Miho Lechter ne ressemble pas du tout à la fille d’à-côté. Cheveux hirsutes qui encadrent son visage, elle a pourtant ce regard un peu doux, presque vierge. Née le 13 février 1991 en Hongrie, elle a vingt-deux ans, fait un mètre soixante-trois et pèse cinquante-cinq kilos de formes bien rondes qui ne sont pas vraiment menues. Elle se colle à toi, écrase sa petite poitrine contre ton torse, les tétons déjà durcis sous son fin t-shirt. Sa main descend, attrape le renflement de ta queue à travers ton jean, serre une fois comme pour jauger. Elle se met à genoux sur le parquet, le jean glissé bas sur ses hanches, les fesses bien rondes et claires. Tu la vois ouvrir les lèvres, remarquer l’humidité qui lui coule déjà entre les cuisses, puis sa bouche chaude se referme sur toi, sa langue promenant de longues caresses dessous. Elle te regarde dans les yeux pendant qu’elle en prend plus, gorge qui se contracte, salive qui lui coule du menton, tout son corps tendu par le désir.

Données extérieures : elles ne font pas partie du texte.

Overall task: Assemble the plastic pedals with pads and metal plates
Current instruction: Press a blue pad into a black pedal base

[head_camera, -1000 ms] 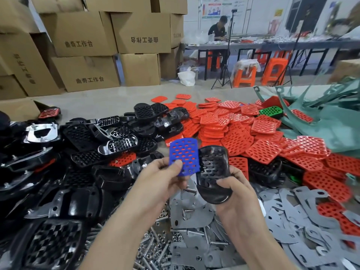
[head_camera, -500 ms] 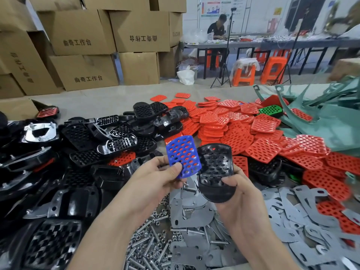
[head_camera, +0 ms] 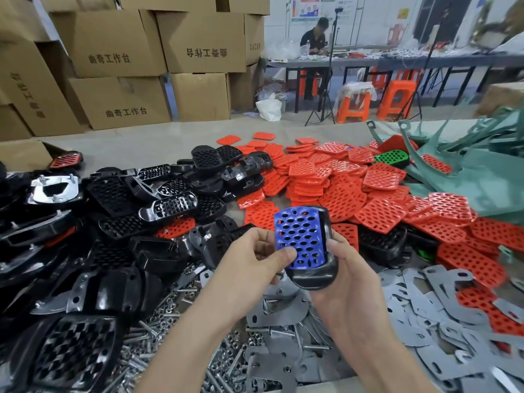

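Hands are meeting at frame centre. Left hand is pinching the blue perforated plastic pad, which is lying on the black plastic pedal; right hand is gripping the pedal's right side. Grey metal plates are lying lower right.

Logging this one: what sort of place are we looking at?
Most likely a small factory or assembly workshop. Heaps of red perforated pads, black plastic pedals and grey metal plates lie in the foreground, printed cardboard boxes are stacked behind, and another person works at a long table further back.
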The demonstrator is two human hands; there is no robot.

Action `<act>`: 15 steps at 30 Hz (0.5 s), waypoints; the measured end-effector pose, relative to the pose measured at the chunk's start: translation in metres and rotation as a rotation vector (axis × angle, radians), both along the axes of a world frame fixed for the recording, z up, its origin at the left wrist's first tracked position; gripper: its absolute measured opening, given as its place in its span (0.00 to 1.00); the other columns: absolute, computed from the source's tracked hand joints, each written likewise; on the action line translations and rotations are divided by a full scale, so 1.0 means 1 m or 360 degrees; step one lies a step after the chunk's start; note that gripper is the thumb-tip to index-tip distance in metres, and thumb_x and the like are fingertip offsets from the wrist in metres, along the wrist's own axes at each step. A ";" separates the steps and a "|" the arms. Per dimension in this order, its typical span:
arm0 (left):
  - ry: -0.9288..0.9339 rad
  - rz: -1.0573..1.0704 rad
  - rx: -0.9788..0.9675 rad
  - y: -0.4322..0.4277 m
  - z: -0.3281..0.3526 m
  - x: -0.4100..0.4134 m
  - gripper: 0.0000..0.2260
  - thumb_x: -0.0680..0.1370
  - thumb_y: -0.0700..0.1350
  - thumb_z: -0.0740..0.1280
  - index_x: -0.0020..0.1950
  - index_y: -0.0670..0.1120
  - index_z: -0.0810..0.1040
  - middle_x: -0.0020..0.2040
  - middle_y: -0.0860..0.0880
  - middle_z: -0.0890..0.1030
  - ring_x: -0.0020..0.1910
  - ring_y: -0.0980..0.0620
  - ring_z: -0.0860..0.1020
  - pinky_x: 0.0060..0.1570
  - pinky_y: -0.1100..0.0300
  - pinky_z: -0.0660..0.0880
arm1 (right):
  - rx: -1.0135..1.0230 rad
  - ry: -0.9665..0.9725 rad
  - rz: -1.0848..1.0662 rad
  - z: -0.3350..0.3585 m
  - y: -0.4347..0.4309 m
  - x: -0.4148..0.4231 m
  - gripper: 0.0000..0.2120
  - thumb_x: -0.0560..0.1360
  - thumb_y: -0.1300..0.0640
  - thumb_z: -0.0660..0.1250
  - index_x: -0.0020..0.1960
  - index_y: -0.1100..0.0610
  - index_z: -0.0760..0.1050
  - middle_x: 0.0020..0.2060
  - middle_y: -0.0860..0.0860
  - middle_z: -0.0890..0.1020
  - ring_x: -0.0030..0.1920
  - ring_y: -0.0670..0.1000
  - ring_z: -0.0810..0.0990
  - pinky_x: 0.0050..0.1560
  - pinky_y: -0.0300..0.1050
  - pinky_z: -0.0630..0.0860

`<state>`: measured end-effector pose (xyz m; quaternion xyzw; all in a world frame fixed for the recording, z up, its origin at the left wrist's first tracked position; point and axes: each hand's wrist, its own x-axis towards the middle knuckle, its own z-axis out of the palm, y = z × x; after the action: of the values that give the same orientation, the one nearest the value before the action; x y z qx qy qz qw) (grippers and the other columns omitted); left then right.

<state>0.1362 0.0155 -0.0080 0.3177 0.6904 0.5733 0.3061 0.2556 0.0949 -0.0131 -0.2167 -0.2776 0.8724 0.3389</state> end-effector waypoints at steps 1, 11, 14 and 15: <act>0.0020 -0.0003 0.0002 0.001 -0.001 0.000 0.07 0.77 0.44 0.73 0.51 0.44 0.79 0.47 0.46 0.85 0.34 0.58 0.78 0.36 0.67 0.76 | 0.0000 -0.0002 -0.0008 0.000 0.000 0.000 0.33 0.70 0.58 0.64 0.74 0.65 0.67 0.61 0.64 0.83 0.53 0.58 0.84 0.53 0.51 0.79; 0.0077 -0.0039 0.0056 0.003 -0.008 0.002 0.11 0.74 0.51 0.75 0.51 0.53 0.76 0.48 0.52 0.84 0.43 0.52 0.81 0.45 0.50 0.80 | 0.0032 -0.0006 0.0004 -0.001 -0.002 0.000 0.32 0.73 0.55 0.64 0.74 0.67 0.67 0.63 0.64 0.82 0.63 0.61 0.80 0.61 0.52 0.76; 0.0092 0.0018 0.0075 0.004 -0.008 0.003 0.13 0.76 0.48 0.75 0.55 0.55 0.72 0.50 0.54 0.84 0.45 0.53 0.82 0.47 0.51 0.79 | 0.0019 0.0005 -0.0001 -0.003 -0.001 -0.001 0.31 0.73 0.56 0.65 0.73 0.67 0.69 0.62 0.65 0.82 0.59 0.60 0.82 0.59 0.52 0.78; 0.0099 0.0030 0.0065 0.004 -0.008 0.003 0.16 0.76 0.50 0.75 0.57 0.57 0.71 0.50 0.54 0.84 0.45 0.54 0.82 0.46 0.52 0.79 | 0.0011 0.0014 -0.0010 -0.003 -0.001 -0.002 0.31 0.72 0.56 0.66 0.73 0.67 0.69 0.62 0.65 0.82 0.58 0.61 0.82 0.58 0.52 0.79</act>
<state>0.1393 0.0199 -0.0162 0.3351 0.6908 0.5799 0.2725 0.2537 0.0943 -0.0165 -0.2124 -0.2785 0.8714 0.3435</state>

Miho Lechter ne ressemble pas du tout à la fille d’à-côté. Cheveux hirsutes qui encadrent son visage, elle a pourtant ce regard un peu doux, presque vierge. Née le 13 février 1991 en Hongrie, elle a vingt-deux ans, fait un mètre soixante-trois et pèse cinquante-cinq kilos de formes bien rondes qui ne sont pas vraiment menues. Elle se colle à toi, écrase sa petite poitrine contre ton torse, les tétons déjà durcis sous son fin t-shirt. Sa main descend, attrape le renflement de ta queue à travers ton jean, serre une fois comme pour jauger. Elle se met à genoux sur le parquet, le jean glissé bas sur ses hanches, les fesses bien rondes et claires. Tu la vois ouvrir les lèvres, remarquer l’humidité qui lui coule déjà entre les cuisses, puis sa bouche chaude se referme sur toi, sa langue promenant de longues caresses dessous. Elle te regarde dans les yeux pendant qu’elle en prend plus, gorge qui se contracte, salive qui lui coule du menton, tout son corps tendu par le désir.